Le contexte actuel est donc celui d’une République islamique en pleine recomposition de ses centres de pouvoir, où les luttes internes sont exacerbées par des incertitudes sur la santé et la capacité d’action du leader suprême. Cette configuration pourrait avoir des répercussions importantes sur la politique intérieure et extérieure de l’Iran, notamment en matière de sécurité régionale et de relations internationales. La stabilité du régime dépendra en grande partie de sa capacité à gérer ces tensions sans que les conflits internes ne dégénèrent.

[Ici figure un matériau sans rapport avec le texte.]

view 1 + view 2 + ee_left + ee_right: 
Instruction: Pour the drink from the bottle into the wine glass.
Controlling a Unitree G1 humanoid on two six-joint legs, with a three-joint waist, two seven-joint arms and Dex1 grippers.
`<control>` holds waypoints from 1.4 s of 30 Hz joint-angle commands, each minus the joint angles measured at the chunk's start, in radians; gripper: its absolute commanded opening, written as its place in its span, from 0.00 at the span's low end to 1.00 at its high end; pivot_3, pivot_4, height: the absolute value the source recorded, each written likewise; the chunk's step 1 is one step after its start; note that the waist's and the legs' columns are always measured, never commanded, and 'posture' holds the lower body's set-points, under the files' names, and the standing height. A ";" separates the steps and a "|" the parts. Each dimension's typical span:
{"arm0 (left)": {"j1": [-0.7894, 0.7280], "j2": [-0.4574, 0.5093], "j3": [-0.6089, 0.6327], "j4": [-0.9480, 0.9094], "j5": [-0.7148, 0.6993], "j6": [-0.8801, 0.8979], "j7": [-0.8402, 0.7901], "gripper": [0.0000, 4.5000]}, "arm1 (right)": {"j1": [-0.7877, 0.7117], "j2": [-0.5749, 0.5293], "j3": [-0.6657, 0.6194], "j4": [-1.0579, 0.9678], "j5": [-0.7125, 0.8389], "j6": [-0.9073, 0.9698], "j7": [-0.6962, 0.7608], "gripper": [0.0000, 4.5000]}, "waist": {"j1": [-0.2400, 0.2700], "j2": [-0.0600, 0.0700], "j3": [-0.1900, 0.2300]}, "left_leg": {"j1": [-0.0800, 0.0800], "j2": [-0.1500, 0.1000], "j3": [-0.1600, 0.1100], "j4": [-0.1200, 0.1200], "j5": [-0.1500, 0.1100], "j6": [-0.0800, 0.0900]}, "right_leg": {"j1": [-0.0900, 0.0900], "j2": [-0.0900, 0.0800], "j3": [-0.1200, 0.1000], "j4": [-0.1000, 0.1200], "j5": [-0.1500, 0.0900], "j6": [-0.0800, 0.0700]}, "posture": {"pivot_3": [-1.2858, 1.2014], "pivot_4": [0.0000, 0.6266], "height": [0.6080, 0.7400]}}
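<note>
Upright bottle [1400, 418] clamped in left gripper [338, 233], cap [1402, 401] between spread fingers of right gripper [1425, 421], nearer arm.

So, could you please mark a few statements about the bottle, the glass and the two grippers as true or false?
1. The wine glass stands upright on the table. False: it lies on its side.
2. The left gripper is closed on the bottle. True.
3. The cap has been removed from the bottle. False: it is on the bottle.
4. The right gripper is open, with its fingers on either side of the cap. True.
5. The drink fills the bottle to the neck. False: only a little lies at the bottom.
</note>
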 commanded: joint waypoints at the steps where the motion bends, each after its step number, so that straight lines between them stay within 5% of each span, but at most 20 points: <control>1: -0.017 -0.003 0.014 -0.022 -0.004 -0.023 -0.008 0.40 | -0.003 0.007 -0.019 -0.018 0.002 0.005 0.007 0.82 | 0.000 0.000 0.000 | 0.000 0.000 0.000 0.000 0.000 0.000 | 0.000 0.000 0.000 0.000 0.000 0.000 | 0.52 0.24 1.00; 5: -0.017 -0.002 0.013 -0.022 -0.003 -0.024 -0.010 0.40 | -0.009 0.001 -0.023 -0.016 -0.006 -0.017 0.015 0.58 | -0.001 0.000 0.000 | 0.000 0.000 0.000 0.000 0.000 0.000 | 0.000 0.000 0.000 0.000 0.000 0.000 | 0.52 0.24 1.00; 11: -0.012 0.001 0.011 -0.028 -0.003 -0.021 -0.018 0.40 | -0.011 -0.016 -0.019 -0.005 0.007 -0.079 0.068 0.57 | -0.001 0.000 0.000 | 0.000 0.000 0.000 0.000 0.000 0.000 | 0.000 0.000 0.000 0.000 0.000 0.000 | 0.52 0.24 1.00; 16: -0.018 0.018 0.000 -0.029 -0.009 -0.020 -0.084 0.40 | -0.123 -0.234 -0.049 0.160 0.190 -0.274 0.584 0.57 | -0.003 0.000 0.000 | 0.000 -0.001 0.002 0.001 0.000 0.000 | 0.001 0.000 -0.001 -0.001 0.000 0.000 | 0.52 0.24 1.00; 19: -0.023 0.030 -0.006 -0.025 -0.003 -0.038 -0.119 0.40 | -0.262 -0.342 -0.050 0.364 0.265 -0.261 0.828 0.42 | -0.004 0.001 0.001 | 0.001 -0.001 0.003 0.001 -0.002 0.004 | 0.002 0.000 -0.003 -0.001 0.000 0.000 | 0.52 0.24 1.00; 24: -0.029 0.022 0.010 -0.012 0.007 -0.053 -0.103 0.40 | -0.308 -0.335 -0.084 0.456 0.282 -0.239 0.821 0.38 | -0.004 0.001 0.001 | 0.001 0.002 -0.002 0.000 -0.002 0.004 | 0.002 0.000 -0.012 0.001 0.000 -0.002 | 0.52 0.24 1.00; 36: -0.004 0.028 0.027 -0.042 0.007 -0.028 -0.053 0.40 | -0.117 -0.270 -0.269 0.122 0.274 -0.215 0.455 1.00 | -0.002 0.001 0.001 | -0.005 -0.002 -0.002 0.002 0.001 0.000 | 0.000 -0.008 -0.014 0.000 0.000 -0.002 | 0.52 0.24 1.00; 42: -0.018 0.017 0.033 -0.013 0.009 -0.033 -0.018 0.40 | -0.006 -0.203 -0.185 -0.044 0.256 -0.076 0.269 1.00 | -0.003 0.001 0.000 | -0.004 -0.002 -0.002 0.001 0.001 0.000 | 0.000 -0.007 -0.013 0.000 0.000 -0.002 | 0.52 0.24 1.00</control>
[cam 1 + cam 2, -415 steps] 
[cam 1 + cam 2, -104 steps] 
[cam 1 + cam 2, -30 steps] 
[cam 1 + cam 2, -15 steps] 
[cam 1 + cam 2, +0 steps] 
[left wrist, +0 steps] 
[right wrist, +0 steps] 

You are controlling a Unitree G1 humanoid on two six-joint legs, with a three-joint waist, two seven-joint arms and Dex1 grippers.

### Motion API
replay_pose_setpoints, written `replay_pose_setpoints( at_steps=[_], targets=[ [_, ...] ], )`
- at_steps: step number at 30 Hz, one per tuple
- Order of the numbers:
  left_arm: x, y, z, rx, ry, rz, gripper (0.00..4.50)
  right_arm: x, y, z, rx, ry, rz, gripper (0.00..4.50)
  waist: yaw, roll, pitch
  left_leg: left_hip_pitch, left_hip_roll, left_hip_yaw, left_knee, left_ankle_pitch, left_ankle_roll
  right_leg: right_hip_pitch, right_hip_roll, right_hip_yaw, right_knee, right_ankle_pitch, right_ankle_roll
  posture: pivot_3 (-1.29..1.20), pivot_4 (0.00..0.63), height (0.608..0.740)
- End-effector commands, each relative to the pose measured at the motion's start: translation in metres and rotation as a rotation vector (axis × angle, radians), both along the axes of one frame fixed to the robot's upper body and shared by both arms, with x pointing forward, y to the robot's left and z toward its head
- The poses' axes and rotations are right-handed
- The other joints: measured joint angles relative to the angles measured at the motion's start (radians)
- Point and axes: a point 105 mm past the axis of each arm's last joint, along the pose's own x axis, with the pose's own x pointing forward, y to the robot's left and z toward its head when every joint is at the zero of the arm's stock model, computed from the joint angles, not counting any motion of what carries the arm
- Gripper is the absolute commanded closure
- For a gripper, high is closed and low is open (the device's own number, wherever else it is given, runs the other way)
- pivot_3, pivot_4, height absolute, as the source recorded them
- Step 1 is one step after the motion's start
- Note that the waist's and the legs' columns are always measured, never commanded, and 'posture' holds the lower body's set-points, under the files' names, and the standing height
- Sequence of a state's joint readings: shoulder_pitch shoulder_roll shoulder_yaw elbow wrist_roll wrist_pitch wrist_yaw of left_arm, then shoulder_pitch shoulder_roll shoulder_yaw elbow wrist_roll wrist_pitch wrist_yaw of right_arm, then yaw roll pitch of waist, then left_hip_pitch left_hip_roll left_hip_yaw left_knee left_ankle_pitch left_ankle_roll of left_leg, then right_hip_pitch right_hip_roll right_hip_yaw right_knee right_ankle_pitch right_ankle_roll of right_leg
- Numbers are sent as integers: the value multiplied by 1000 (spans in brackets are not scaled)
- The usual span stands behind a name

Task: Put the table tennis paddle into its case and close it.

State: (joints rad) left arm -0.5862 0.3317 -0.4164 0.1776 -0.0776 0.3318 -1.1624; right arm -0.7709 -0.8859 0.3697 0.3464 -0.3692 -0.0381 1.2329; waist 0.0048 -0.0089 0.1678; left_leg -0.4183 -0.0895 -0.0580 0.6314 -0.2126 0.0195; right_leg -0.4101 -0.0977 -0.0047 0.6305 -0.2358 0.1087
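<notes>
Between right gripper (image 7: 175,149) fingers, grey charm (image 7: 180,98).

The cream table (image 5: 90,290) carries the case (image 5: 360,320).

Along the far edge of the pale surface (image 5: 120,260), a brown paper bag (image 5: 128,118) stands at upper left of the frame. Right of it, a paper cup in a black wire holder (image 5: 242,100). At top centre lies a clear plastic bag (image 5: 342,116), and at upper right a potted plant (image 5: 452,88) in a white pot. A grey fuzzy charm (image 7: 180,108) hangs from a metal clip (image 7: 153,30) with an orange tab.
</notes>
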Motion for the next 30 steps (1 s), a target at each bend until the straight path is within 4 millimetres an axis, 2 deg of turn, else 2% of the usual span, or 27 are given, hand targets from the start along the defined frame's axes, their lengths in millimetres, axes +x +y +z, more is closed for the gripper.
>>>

La nomination de Mohsen Rezaï à un poste clé illustre les enjeux profonds qui traversent la République islamique d’Iran. Alors que le régime cherche à projeter une image de continuité et de contrôle, les luttes de pouvoir internes révèlent une réalité plus fragile et incertaine. Le futur politique de l’Iran pourrait être marqué par une intensification des rivalités entre factions, avec des conséquences potentiellement lourdes pour la région et au-delà.